Lawrence R. Samuel. Remembering America: How We Have Told Our Past. Lincoln: University of Nebraska Press, 2015. 195 pp. Notes, bibliography, and index. $29.95.
Susan Sleeper-Smith, Juliana Barr, Jean M. O’Brien, Nancy Shoemaker, and Scott Manning Stevens, eds. Why You Can’t Teach United States History without American Indians. Chapel Hill: University of North Carolina Press, 2015. xii + 335 pp. Illustrations, maps, notes, bibliography, and index. $29.95.

Why is there so much drama around U.S. history textbooks? Honestly, with the exception of people reading a review like this, everyone hates them—students, teachers, and taxpayers. Their weight and impenetrable text guarantee that they will remain unread. Even so, we spend enormous cultural energy defending or attacking them. Teachers, parents, educational and cultural critics on all sides of the political spectrum desperately want students of all ages to know something about the national past and to care about it. What this something might be is, of course, really the source of the drama.

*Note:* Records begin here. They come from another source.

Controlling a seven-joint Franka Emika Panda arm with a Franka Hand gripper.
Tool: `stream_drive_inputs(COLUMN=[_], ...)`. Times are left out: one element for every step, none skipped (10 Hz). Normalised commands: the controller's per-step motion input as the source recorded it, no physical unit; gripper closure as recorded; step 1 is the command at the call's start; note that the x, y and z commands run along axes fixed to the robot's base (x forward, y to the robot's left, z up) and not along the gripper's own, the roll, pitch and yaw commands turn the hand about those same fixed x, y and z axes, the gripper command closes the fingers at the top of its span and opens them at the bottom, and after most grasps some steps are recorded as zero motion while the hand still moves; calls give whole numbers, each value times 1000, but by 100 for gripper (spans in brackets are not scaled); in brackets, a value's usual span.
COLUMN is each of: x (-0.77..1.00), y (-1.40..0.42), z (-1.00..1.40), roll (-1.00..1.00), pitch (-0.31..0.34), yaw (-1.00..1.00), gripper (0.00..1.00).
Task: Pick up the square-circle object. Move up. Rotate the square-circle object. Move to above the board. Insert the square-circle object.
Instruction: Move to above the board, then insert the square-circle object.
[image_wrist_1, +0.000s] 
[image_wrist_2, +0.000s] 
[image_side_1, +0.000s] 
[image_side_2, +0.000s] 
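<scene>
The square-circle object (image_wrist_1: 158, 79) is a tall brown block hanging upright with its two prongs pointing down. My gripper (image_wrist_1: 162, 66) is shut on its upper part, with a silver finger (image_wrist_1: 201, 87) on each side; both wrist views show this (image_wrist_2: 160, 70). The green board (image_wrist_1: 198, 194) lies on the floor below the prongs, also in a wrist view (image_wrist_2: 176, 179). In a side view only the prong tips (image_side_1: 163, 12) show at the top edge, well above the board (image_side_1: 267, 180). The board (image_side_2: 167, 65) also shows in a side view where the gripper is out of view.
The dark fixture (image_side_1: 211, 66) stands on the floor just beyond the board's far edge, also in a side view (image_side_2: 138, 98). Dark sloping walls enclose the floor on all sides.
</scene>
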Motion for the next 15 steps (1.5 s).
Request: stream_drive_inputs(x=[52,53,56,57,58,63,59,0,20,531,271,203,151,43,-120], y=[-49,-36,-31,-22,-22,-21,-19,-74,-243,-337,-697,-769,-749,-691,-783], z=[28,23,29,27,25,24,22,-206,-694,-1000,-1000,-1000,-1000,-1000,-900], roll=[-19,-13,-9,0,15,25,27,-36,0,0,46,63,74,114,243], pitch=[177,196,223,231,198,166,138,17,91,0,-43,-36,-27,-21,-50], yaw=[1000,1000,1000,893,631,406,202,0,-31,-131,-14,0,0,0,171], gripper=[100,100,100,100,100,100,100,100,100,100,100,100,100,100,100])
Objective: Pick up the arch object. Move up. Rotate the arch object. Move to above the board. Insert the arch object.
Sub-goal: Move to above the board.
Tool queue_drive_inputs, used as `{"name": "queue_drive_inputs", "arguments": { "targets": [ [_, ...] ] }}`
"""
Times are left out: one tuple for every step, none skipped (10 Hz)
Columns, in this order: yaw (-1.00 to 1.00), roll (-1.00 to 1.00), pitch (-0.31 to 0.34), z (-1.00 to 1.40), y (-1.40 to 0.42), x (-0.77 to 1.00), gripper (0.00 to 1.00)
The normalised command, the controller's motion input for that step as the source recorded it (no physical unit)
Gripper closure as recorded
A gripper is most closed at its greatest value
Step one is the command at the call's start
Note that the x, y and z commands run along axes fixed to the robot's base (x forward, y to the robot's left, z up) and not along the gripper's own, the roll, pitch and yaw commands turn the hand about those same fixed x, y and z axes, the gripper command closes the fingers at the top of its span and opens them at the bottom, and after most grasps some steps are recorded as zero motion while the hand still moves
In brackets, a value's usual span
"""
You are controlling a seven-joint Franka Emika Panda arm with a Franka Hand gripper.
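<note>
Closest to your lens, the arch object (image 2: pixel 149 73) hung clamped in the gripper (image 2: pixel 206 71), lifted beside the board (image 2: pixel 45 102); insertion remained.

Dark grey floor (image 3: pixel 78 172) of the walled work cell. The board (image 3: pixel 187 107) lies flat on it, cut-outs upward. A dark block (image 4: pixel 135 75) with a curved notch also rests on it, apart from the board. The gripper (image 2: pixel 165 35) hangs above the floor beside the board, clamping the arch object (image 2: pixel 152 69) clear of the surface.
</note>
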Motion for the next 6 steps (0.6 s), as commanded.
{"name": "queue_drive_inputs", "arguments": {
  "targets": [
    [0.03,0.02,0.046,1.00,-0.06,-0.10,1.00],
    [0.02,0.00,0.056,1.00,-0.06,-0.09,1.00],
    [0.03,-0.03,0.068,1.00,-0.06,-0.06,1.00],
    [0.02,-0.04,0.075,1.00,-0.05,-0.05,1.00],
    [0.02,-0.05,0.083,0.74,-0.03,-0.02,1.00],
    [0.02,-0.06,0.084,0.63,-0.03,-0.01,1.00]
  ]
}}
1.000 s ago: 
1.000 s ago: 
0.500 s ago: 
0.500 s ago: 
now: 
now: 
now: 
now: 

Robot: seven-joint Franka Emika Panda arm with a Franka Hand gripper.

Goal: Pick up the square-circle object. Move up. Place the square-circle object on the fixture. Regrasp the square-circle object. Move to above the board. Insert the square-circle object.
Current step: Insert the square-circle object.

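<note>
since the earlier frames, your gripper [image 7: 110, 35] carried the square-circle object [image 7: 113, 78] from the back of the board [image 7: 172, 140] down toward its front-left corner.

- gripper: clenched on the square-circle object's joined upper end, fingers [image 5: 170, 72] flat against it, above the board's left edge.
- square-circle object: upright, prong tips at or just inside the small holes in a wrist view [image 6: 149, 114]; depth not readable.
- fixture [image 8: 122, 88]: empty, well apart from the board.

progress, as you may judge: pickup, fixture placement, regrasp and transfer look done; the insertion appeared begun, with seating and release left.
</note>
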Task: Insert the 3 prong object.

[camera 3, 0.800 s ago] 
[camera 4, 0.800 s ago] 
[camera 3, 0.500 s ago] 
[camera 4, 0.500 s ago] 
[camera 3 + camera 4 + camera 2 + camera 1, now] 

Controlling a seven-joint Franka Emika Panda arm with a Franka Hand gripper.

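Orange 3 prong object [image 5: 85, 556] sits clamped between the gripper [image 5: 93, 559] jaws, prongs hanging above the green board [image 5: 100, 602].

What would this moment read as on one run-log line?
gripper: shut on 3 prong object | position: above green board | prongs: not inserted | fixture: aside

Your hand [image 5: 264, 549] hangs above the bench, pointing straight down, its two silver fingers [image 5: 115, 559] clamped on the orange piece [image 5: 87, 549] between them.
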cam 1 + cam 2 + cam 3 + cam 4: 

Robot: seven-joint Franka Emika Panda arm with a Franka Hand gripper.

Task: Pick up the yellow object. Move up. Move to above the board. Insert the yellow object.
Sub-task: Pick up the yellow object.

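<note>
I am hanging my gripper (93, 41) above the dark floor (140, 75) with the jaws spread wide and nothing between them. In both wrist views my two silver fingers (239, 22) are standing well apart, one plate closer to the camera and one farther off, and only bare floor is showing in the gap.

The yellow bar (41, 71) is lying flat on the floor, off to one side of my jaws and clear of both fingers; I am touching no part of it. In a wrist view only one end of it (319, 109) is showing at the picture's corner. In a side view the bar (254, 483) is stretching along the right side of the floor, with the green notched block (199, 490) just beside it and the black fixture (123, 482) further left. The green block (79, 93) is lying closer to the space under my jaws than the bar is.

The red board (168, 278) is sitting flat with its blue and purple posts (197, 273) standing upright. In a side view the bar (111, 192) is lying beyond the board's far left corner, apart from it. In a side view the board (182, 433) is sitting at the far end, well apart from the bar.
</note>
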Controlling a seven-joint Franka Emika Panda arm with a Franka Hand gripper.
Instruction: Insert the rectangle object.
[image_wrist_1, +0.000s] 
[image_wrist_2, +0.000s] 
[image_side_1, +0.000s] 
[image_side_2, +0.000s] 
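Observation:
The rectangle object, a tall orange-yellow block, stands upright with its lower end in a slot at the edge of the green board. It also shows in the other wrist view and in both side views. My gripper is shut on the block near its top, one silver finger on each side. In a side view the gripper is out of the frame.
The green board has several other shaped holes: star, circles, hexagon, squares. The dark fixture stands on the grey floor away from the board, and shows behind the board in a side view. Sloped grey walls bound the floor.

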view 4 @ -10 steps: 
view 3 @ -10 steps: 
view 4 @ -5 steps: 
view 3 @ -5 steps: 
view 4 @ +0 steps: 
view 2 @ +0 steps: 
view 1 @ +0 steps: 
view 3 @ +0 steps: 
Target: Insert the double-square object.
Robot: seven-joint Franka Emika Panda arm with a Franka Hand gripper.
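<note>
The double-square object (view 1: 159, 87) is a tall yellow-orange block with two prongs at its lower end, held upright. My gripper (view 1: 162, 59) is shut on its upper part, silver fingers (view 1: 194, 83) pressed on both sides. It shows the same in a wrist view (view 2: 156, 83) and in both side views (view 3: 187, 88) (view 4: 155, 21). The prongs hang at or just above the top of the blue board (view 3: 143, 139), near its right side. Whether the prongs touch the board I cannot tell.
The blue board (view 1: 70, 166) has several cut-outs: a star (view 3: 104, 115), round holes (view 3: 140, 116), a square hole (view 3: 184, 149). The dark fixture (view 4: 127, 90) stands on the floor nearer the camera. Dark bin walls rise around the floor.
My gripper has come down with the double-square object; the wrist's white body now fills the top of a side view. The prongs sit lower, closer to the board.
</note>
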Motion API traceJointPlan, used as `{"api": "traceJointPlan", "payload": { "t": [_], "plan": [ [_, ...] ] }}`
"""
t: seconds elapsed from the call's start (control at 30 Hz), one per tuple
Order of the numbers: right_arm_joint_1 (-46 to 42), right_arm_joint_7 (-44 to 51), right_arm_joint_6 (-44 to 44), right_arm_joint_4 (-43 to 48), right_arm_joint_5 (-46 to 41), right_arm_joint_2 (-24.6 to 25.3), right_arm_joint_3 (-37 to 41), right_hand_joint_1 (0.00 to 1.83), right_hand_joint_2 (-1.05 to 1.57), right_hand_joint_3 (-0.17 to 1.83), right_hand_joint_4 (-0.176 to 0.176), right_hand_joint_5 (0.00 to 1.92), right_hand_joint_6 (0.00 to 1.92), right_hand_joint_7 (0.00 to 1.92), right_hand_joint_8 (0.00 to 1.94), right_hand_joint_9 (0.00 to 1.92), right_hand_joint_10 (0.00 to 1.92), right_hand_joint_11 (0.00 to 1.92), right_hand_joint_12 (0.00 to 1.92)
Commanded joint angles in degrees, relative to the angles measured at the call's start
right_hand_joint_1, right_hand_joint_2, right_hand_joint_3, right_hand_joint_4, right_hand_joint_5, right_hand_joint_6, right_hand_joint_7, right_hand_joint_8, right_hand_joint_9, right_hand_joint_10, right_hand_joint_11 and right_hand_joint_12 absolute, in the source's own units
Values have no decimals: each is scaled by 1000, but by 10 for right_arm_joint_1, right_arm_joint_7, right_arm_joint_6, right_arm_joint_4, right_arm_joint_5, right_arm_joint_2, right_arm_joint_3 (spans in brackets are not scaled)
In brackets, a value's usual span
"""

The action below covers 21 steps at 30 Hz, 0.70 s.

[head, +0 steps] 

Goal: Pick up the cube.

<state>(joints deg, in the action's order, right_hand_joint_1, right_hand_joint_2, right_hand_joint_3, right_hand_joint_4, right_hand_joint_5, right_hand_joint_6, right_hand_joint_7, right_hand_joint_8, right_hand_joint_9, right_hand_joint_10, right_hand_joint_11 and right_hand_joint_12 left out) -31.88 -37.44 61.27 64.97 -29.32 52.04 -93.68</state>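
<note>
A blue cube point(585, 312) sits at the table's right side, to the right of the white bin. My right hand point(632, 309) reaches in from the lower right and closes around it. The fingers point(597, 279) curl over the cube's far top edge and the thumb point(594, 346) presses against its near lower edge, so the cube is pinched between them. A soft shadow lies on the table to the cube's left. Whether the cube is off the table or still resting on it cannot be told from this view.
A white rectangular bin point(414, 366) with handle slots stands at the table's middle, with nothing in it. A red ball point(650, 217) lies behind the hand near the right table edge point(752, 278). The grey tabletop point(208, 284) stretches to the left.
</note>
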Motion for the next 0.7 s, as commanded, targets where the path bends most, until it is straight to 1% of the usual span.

What, how, and from whom students should learn history are deeply political questions, tied to the task of nation building. In order to avoid drama and politics, textbooks at all levels have moved in two different directions. Some, in order to be inclusive, have added all the groups, stories, and details left out of the “we the people” narrative, but that has made the texts encyclopedic, expensive, and even harder to read. Others take an opposite approach, creating “brief editions” so spare and so short that all the human actors are gone. Things just happen, but quickly and without suspense or detail. And the result has been that students report they hate history, while tests demonstrate, over and over again, that they don’t know much. Textbooks play a role in history education, but so do teachers, students, and communities, making the problem far more complicated. [End Page 1]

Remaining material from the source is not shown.